Without any of the pictures, set down the data below exactly.
--- DATASET EXTRACT ---
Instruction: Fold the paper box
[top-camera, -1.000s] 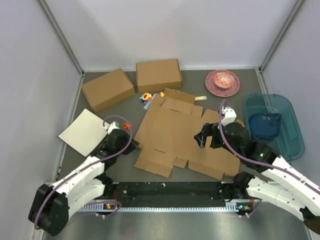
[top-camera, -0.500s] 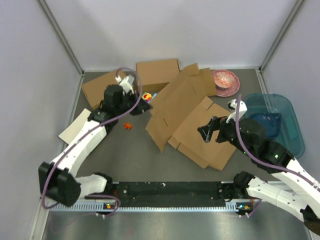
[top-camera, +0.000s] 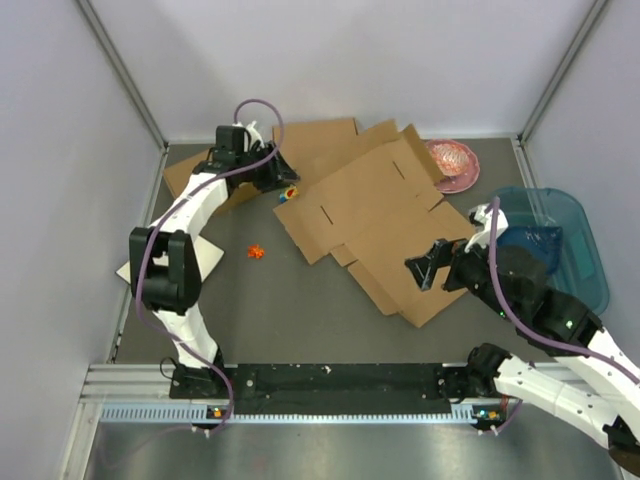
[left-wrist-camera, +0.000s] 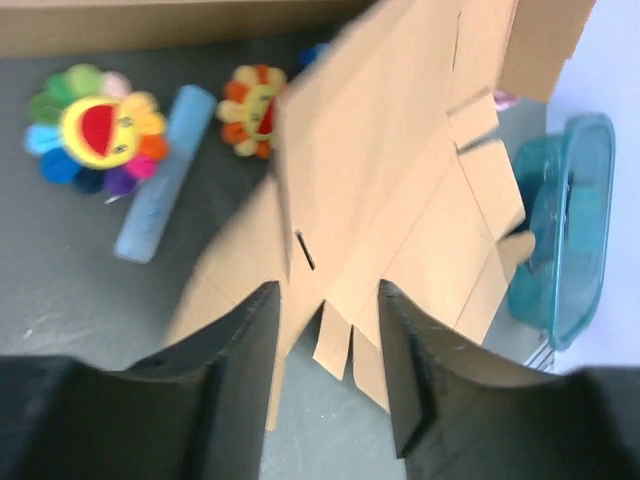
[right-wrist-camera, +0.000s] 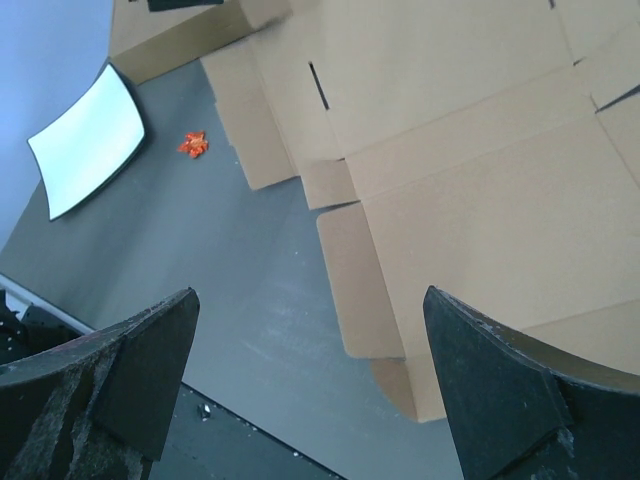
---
RESPONSE AREA:
Instruction: Fold the paper box
[top-camera, -1.000s] 
[top-camera, -0.500s] 
[top-camera, +0.000s] 
[left-wrist-camera, +0.000s] 
[right-wrist-camera, +0.000s] 

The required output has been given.